1140*x + 730 < y < 600*x + 8400

In equation 1 above,

X is the diameter of the hole (unit: mm), and y is the gel strength of the hydrogel polymer before coarse grinding (unit: Pa).

【Claim 4】

According to clause 1,

The internal crosslinking agent has a cure amount of the water-soluble ethylenically unsaturated monomer. A method of producing a superabsorbent polymer, which is a compound having a curing amount of 80% to 200% compared to dose.

【Claim 5】

In clause 1,

The internal crosslinking agent is a compound having a curing amount of 160 to 400 mJ/cni ² , a method of producing a superabsorbent polymer.

【Claim 6】

According to clause 1,

The internal crosslinking agent is 2 selected from the group consisting of polyethyleneglycol diacrylate, hexanediol diacrylate, and ethoxylated trimethylolpropane triacrylate (TMPTA).
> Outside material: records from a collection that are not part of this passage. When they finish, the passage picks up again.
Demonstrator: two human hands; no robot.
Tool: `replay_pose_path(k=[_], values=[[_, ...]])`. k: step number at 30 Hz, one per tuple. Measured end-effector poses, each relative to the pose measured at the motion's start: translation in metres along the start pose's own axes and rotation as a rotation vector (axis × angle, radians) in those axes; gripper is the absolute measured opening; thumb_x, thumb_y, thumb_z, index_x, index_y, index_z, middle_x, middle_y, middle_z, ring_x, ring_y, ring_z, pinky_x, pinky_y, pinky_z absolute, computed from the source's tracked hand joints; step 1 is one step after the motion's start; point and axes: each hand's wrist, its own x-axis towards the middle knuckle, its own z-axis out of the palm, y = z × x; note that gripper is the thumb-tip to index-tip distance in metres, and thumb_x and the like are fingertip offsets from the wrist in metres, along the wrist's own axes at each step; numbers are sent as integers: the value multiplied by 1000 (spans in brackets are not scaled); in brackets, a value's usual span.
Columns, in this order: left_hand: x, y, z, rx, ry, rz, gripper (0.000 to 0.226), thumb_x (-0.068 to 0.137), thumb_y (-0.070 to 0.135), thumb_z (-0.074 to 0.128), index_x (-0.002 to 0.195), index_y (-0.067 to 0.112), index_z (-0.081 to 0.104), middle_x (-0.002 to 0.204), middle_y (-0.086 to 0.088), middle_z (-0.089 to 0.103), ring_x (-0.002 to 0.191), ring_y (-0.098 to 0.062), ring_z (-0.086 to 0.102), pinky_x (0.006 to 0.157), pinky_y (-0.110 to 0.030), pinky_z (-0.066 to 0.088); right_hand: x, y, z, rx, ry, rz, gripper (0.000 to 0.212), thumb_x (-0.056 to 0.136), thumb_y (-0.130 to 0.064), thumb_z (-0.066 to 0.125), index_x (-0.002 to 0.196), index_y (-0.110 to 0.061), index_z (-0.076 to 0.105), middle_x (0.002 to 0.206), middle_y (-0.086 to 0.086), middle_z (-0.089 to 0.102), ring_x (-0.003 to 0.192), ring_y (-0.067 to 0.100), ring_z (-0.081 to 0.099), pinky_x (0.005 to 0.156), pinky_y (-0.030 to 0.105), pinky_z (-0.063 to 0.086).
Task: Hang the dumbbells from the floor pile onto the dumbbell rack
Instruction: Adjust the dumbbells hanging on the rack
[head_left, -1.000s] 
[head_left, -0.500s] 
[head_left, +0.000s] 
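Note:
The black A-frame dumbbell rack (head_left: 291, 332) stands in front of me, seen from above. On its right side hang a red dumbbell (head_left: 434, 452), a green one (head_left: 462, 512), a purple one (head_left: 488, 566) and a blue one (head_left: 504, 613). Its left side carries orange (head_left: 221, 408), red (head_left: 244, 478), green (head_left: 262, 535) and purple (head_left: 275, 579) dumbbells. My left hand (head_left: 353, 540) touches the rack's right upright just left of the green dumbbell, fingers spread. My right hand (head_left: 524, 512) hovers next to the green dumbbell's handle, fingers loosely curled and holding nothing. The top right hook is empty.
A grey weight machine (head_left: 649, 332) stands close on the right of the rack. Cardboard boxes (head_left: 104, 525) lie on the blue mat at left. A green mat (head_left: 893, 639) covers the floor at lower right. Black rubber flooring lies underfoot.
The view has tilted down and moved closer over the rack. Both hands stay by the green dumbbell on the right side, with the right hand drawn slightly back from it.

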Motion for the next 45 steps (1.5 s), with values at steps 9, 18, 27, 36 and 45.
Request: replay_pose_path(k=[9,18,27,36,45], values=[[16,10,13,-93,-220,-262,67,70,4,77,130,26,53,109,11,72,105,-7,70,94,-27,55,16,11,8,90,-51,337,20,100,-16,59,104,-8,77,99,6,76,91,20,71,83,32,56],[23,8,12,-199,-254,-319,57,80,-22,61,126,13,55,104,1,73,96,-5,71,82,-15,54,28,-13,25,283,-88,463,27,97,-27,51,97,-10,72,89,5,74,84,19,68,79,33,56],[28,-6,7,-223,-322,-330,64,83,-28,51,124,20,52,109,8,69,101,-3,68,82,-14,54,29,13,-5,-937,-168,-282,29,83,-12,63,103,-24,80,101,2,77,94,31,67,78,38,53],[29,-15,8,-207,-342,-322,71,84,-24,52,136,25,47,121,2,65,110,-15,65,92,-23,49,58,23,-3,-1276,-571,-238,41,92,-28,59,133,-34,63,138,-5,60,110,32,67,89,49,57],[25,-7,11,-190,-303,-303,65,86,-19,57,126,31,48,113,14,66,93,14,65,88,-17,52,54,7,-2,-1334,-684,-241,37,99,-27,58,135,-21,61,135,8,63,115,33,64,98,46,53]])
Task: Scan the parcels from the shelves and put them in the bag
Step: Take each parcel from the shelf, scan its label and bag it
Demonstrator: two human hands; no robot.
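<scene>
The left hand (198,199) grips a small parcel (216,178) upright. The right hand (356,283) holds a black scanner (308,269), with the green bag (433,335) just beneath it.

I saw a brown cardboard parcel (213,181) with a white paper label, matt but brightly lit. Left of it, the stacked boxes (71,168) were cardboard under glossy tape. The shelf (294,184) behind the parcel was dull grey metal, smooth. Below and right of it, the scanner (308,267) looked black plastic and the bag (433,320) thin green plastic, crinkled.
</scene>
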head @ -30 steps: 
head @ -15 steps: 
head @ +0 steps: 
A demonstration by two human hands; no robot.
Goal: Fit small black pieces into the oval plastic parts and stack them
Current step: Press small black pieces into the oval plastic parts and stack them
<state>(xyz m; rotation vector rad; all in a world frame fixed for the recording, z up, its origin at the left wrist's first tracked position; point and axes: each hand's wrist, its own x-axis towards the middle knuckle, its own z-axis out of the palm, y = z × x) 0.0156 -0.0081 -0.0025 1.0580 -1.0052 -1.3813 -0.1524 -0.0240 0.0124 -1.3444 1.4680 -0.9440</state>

Method for producing more than one species of superabsorbent polymer.

【Claim 7】

According to clause 1,

The internal crosslinking agent is included in an amount of 4,000 to 7,500 ppm based on the total weight of the water-soluble ethylenically unsaturated monomer contained in the monomer composition.

【Claim 8】

According to clause 1,

A method for producing a superabsorbent polymer, characterized in that it further comprises the step of classifying polymers having a particle size of 150 to 850 μπι before performing a surface cross-linking reaction on the pulverized polymer.

【Claim 9】

According to clause 1,

The centrifugal retention capacity (CRC) of the superabsorbent polymer is 25 gg or more, and A superabsorbent polymer with an absorption capacity (AUL) of 20 g/g or more, an absorption rate (FSR) of 0.2 ⁵ g/g/s or more, and a solution permeability (SFC) of 70* ^10-7 cm ³ *sec/g or more. Manufacturing method.